### [REQUIRED ACTION]
Hunt through the entries for the word "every" and copy each line in which it appears.

▬▬▬▬▬▬▬▬▬▬

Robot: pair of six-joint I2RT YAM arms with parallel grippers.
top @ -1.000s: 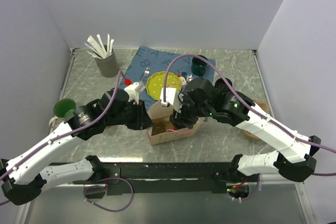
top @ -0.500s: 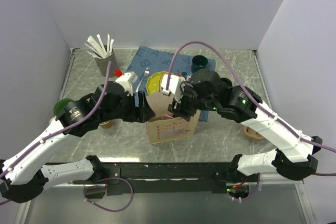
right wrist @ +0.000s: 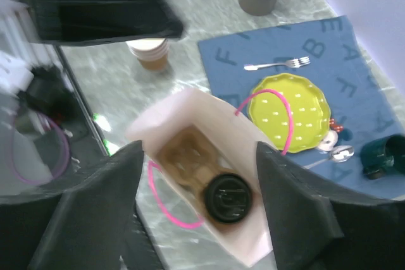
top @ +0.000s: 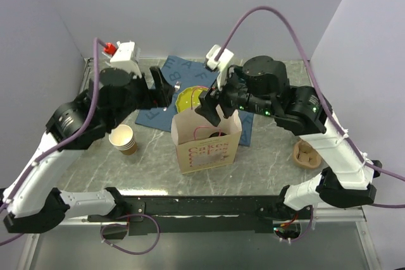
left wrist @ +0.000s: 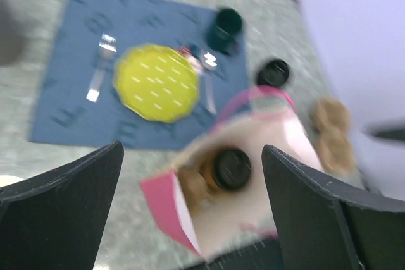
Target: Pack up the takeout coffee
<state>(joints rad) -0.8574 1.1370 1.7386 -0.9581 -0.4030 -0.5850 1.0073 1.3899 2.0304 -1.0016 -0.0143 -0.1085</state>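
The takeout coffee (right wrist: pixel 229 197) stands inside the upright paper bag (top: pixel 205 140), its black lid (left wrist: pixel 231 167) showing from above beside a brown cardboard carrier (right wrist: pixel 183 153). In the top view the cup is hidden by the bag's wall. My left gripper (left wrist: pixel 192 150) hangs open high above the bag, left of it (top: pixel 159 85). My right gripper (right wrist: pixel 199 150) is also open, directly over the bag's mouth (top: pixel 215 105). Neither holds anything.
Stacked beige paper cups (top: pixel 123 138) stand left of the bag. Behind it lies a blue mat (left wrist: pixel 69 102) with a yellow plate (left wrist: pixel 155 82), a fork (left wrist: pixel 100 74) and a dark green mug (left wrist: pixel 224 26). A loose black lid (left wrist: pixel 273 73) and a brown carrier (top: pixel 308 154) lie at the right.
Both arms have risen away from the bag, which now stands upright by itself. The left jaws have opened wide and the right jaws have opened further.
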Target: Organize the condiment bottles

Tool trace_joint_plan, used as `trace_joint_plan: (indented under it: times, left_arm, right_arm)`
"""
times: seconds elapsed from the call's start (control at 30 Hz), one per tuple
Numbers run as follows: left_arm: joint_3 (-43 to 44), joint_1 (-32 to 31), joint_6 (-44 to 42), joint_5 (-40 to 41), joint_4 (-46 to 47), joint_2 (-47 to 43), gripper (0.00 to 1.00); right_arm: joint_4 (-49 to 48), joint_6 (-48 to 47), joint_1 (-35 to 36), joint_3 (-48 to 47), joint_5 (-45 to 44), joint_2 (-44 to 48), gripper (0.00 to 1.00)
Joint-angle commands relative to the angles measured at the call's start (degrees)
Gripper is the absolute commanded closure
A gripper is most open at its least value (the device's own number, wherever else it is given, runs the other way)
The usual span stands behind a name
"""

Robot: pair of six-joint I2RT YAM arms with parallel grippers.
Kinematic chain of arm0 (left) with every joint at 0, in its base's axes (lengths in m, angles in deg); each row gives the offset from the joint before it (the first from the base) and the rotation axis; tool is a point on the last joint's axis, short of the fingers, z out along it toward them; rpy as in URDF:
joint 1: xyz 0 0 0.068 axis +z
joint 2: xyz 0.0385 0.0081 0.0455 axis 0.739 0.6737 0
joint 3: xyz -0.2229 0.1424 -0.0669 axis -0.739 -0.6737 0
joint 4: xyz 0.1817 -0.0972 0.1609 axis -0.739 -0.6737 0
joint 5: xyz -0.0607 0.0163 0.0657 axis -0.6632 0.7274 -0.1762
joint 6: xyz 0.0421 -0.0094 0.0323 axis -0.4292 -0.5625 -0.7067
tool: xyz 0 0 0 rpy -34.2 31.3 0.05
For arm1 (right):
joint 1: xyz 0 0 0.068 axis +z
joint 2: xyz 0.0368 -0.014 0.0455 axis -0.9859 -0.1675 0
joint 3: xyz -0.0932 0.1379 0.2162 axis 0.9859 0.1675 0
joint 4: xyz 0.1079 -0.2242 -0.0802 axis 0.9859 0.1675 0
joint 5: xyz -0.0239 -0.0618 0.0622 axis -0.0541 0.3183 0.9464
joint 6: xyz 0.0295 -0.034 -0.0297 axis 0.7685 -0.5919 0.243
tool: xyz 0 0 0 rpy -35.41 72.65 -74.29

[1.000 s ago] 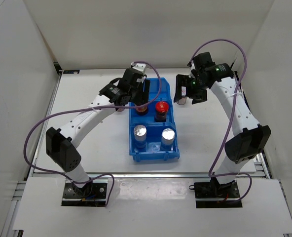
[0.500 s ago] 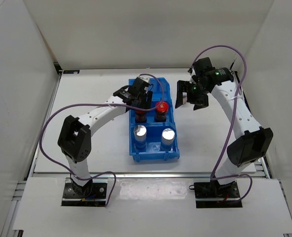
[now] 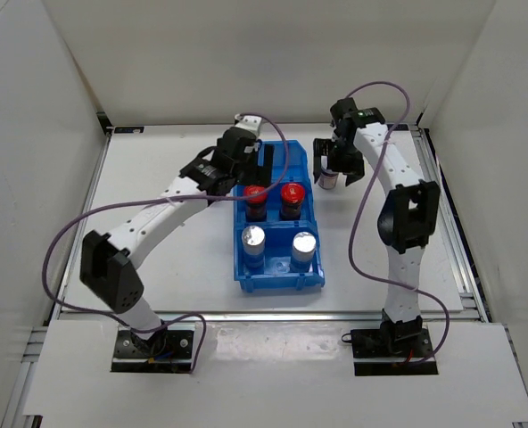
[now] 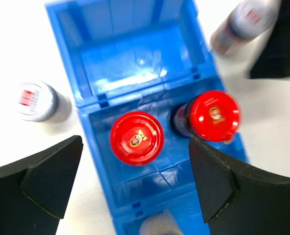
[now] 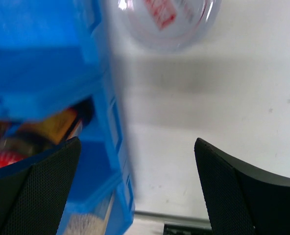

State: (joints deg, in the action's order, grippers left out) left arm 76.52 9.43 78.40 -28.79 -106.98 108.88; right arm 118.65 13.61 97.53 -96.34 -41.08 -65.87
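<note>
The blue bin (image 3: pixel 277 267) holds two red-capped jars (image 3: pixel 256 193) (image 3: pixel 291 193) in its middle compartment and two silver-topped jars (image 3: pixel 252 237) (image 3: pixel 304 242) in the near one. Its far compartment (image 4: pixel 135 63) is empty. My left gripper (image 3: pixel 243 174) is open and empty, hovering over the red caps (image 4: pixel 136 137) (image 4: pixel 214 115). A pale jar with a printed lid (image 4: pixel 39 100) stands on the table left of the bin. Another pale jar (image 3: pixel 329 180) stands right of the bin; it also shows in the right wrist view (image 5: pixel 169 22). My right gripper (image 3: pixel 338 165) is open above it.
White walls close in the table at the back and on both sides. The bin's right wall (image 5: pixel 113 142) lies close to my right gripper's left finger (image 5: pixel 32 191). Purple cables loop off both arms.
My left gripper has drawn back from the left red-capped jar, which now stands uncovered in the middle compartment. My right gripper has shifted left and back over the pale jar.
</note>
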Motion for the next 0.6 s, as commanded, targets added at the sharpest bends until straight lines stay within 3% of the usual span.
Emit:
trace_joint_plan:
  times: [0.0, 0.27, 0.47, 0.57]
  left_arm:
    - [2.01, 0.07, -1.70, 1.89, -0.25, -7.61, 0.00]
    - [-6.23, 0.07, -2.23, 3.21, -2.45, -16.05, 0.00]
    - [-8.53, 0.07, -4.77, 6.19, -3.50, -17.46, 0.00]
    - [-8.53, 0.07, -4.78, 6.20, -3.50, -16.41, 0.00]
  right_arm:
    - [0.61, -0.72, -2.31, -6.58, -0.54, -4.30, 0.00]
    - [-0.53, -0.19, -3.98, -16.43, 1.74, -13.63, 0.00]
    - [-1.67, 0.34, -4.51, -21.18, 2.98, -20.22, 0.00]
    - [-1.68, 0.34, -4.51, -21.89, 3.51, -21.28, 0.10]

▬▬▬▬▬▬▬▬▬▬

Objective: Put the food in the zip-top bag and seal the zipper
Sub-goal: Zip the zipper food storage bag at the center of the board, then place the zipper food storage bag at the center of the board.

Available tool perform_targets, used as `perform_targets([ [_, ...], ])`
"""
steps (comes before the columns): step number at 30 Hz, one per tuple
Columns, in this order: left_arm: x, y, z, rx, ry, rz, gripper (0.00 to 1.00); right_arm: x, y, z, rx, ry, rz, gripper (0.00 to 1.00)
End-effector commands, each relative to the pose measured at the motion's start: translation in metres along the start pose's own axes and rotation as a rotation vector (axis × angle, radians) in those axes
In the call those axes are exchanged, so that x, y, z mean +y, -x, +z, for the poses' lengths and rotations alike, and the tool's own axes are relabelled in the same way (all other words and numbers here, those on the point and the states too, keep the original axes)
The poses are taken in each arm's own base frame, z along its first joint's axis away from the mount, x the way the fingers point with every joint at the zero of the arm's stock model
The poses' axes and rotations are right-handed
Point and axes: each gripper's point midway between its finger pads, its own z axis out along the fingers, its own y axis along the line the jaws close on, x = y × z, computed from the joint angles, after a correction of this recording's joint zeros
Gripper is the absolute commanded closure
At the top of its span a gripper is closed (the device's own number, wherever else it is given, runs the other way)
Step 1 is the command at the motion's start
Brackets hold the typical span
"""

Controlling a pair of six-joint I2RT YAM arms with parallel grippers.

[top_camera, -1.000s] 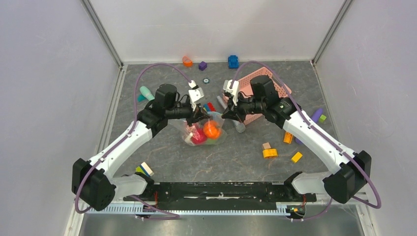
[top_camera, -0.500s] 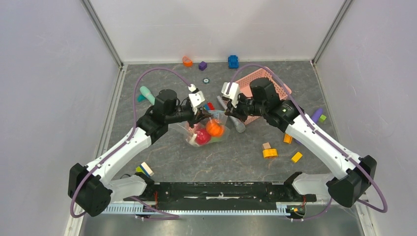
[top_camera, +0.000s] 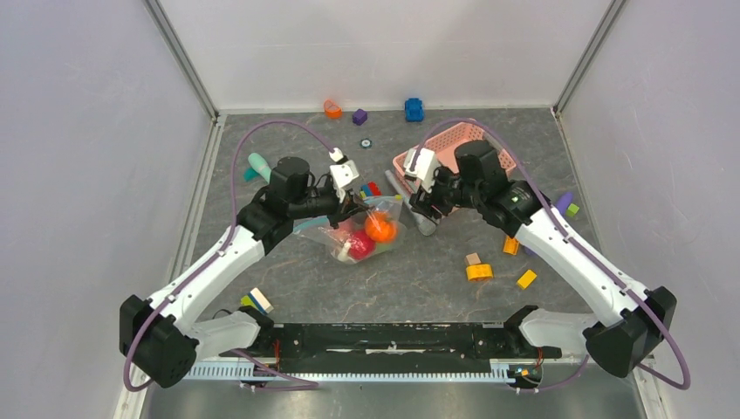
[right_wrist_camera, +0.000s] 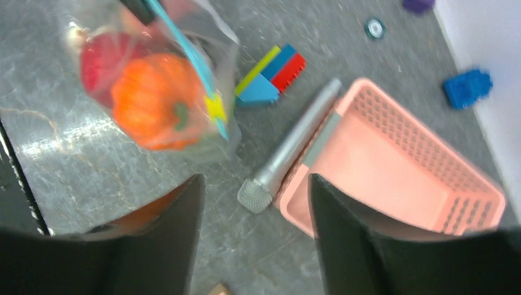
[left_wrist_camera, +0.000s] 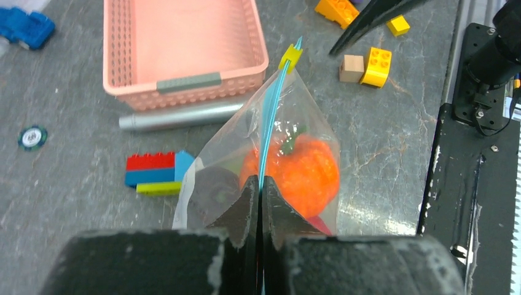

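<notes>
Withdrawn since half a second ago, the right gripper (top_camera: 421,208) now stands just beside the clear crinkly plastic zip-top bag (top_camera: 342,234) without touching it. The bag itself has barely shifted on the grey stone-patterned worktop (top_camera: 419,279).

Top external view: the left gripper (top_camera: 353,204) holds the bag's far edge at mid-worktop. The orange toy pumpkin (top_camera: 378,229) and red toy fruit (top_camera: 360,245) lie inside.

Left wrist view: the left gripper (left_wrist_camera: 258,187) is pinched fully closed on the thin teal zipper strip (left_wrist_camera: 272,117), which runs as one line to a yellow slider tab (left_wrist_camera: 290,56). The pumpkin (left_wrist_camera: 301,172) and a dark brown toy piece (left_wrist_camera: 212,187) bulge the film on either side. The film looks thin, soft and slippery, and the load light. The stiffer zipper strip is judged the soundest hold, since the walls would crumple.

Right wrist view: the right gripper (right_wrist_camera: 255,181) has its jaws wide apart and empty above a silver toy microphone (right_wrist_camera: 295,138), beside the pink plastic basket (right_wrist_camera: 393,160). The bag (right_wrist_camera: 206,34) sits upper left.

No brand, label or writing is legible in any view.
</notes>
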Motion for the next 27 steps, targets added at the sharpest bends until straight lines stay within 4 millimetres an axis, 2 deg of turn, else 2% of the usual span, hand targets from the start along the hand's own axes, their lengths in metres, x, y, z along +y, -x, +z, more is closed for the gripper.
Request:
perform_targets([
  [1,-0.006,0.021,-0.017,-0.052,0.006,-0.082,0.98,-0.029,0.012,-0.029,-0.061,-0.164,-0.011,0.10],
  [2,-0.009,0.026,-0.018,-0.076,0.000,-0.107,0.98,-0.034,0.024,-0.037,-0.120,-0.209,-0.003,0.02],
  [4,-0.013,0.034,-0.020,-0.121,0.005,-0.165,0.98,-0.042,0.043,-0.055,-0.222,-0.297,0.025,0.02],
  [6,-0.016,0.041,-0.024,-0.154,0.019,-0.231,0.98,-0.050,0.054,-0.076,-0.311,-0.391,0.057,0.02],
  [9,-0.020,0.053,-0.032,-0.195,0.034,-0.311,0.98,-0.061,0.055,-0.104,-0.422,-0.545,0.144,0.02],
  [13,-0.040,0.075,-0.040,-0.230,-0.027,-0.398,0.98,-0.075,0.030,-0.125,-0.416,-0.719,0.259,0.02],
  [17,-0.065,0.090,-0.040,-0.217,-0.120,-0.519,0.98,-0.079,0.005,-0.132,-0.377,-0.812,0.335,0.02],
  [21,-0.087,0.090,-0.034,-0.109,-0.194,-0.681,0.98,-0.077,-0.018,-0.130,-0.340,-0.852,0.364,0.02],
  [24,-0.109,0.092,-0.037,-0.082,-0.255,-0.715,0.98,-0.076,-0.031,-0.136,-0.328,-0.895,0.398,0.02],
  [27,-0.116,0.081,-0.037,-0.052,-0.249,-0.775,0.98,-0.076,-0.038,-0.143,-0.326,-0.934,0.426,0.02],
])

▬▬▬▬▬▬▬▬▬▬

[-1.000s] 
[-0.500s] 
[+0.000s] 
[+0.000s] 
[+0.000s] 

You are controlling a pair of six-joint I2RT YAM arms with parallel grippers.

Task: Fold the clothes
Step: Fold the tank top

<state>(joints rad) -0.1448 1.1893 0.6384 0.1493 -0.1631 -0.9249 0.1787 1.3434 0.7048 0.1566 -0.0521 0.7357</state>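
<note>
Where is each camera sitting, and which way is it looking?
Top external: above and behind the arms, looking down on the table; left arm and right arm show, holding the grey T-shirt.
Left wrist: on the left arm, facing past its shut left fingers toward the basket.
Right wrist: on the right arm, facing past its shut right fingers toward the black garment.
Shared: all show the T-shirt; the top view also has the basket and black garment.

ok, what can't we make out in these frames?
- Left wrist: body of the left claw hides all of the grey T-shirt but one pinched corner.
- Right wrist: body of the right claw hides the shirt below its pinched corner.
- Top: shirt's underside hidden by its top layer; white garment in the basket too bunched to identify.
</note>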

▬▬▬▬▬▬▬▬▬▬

### [REPLY]
Kinematic chain of arm0 (left) with every joint at 0, in its base's axes (lengths in m, angles in deg); each row gives the offset from the joint before it (the first from the base) and the rotation axis; tool is a point on the last joint's axis, short of the fingers, z out along it toward them; rpy as in URDF:
The poses are taken in each arm's own base frame, z along its first joint's axis away from the mount, x the way the fingers point with every joint at the zero of the arm's stock model

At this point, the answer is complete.